From the material below, pull each line containing the string "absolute".

# Dataset extract
☆ ☆ ☆ ☆

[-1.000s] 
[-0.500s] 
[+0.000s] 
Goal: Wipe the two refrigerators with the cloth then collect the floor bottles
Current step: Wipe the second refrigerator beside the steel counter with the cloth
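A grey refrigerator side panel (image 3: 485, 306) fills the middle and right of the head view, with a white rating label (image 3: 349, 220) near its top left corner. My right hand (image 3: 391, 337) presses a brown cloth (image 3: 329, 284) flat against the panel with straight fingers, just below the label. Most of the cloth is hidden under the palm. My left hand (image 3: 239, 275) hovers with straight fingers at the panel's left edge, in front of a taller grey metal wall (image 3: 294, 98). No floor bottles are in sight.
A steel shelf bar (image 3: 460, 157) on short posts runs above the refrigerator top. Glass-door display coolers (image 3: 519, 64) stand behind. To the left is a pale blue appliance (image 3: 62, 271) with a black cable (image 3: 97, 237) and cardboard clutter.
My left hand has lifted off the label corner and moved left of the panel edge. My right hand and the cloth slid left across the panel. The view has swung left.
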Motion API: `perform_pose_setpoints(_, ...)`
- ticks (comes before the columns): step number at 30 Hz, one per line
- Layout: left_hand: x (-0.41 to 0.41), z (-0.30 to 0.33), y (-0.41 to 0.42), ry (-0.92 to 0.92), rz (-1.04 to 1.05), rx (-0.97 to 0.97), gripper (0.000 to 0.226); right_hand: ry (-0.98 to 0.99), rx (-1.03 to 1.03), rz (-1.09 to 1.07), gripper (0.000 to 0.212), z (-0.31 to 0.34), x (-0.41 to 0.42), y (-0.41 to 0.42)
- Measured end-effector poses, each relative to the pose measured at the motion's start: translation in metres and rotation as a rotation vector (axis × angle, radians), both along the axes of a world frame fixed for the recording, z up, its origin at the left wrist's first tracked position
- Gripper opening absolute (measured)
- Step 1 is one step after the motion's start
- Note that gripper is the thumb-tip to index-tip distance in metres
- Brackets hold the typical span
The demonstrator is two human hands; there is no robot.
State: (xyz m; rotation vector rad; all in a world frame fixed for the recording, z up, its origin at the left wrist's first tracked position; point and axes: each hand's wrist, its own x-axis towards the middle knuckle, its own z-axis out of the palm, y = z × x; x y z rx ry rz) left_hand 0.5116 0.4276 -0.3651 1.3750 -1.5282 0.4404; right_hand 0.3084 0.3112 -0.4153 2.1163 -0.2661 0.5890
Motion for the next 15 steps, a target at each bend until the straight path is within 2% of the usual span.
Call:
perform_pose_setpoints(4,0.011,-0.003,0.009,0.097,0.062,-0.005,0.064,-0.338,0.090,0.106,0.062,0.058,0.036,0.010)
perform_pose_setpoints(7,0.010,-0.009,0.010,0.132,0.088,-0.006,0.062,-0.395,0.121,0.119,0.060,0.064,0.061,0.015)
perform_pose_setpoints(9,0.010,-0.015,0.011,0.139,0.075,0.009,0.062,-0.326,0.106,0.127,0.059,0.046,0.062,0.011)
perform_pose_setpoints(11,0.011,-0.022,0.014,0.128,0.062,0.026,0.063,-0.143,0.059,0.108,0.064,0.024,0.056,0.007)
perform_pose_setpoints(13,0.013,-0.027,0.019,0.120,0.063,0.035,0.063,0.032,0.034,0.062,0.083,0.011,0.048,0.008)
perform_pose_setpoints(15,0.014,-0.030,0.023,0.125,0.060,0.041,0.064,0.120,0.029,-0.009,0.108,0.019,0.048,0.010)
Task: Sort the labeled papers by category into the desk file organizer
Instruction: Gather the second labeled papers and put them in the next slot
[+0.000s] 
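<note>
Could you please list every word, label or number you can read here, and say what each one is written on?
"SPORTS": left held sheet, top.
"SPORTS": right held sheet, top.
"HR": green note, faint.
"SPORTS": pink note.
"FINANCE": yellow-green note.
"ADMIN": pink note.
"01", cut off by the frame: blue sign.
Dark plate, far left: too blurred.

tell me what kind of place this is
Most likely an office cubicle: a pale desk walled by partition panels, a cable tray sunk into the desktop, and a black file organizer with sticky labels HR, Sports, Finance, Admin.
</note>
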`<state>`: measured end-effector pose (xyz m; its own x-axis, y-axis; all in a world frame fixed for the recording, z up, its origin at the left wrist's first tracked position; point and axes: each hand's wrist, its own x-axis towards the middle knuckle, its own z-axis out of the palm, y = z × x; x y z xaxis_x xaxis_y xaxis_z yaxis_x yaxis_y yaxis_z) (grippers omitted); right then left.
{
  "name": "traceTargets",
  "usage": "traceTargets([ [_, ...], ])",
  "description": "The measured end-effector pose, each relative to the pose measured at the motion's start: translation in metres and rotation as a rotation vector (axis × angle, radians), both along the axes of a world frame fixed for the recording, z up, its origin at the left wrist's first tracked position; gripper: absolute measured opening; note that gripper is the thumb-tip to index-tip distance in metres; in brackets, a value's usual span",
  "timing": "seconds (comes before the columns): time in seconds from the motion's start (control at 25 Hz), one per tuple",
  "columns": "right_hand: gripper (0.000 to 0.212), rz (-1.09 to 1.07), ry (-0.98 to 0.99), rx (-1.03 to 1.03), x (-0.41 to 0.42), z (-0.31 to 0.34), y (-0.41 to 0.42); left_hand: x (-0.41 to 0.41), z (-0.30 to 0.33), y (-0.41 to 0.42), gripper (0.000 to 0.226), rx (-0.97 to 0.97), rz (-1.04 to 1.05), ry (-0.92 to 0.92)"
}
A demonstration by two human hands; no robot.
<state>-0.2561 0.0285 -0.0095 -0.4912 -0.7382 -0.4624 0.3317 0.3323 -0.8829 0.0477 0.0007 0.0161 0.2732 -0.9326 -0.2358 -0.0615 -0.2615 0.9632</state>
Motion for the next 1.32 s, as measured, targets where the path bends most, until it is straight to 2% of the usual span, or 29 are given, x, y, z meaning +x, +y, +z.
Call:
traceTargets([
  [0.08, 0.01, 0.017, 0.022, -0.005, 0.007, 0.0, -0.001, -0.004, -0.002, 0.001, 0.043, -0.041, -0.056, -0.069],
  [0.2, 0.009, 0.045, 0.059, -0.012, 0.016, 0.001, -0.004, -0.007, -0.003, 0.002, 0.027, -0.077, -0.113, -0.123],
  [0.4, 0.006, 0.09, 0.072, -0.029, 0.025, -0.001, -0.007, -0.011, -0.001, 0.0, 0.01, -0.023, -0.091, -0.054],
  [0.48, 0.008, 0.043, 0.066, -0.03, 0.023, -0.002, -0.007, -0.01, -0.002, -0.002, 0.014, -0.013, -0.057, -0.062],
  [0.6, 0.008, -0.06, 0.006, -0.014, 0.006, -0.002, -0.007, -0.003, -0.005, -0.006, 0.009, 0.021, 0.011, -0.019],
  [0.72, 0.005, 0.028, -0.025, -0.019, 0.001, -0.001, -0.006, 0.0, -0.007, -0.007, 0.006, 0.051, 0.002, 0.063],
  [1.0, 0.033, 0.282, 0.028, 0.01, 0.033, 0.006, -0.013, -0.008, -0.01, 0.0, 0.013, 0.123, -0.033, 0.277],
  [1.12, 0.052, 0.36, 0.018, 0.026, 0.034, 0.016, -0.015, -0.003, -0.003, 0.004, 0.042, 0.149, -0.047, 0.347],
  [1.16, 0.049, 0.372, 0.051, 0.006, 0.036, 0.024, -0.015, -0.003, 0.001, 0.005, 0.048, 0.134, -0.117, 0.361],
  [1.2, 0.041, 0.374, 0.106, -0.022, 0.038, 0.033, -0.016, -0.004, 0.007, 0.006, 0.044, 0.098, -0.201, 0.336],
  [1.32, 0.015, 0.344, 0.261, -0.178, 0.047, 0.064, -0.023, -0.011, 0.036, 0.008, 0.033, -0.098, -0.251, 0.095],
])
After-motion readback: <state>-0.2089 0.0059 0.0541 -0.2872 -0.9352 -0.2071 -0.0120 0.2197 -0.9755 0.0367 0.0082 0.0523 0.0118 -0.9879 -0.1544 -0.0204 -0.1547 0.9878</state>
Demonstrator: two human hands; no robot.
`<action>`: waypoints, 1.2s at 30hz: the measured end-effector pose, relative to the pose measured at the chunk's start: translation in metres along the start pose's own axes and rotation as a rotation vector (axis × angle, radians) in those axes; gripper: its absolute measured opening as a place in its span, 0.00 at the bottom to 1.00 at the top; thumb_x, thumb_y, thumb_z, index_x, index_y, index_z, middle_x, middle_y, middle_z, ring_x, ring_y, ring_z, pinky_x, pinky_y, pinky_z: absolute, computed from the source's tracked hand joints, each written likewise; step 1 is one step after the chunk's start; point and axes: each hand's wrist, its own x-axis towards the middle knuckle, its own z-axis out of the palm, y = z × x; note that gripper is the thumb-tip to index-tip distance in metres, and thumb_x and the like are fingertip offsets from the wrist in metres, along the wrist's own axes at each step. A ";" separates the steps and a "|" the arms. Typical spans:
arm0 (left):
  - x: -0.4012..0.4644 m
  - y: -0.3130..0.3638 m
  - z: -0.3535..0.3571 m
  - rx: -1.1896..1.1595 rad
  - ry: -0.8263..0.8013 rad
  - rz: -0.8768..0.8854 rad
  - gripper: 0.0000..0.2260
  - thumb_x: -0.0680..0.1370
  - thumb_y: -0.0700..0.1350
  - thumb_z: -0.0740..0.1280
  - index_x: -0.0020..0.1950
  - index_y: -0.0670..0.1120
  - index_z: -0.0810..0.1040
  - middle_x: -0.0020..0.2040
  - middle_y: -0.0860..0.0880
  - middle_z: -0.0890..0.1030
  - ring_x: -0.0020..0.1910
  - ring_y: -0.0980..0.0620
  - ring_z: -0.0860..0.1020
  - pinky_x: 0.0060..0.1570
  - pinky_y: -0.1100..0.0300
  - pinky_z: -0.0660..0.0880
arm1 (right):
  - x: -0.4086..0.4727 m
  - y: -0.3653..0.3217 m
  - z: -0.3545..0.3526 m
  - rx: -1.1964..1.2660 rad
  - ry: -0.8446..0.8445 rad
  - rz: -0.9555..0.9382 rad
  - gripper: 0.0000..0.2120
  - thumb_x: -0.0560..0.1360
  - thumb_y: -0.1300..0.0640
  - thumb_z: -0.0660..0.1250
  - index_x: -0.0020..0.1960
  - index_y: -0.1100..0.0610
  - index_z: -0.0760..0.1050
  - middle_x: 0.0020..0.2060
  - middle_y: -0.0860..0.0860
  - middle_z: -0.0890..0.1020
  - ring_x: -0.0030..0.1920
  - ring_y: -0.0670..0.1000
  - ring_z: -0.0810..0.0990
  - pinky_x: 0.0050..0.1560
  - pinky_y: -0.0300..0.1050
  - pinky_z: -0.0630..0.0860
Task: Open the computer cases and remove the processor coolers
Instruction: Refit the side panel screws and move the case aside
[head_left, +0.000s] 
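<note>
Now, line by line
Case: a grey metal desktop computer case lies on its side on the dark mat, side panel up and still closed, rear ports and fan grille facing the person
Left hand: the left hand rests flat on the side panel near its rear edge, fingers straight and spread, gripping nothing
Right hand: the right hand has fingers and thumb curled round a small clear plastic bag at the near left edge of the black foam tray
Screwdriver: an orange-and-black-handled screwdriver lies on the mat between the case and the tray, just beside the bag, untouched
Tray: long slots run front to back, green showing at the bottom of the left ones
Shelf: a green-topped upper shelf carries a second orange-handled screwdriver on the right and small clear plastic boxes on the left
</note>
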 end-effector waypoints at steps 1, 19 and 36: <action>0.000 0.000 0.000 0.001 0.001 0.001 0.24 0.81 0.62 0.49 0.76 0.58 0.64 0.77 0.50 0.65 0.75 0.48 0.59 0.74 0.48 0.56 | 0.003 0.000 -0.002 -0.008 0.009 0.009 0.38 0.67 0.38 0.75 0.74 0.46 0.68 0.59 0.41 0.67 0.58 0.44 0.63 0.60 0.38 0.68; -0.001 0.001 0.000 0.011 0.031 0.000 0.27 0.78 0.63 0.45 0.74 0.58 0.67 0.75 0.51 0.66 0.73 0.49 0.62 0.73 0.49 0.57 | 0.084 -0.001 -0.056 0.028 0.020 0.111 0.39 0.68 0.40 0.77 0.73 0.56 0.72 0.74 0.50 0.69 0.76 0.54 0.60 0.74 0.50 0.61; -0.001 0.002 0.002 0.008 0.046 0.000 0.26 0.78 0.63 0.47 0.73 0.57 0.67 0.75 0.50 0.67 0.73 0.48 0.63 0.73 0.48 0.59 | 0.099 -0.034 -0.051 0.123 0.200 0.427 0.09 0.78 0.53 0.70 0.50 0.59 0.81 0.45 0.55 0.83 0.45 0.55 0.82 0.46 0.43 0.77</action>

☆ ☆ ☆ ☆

# Answer for this exercise
- Gripper opening absolute (measured)
  "description": "The measured end-effector pose, each relative to the pose measured at the motion's start: translation in metres and rotation as a rotation vector (axis × angle, radians), both along the axes of a world frame fixed for the recording, z up, its origin at the left wrist's first tracked position; gripper: absolute measured opening; note that gripper is the thumb-tip to index-tip distance in metres; in brackets, a value's usual span",
`<action>`: waypoints, 1.2s at 30hz: the measured end-effector pose, relative to the pose measured at the chunk's start: translation in metres along the start pose's own axes and rotation as a rotation vector (axis × angle, radians) in those axes; gripper: its absolute measured opening as a place in its span, 0.00 at the bottom to 1.00 at the top; thumb_x, thumb_y, thumb_z, index_x, index_y, index_z, middle_x, middle_y, middle_z, ring_x, ring_y, ring_z, pinky_x, pinky_y, pinky_z: absolute, computed from the source's tracked hand joints, each written likewise; step 1 is one step after the chunk's start; point and axes: each hand's wrist, its own x-axis towards the middle knuckle, its own z-axis out of the palm, y = z × x; note that gripper is the thumb-tip to index-tip distance in metres, and thumb_x and the like are fingertip offsets from the wrist in metres, along the wrist's own axes at each step. A ";" separates the steps and a "|" the arms. Typical spans:

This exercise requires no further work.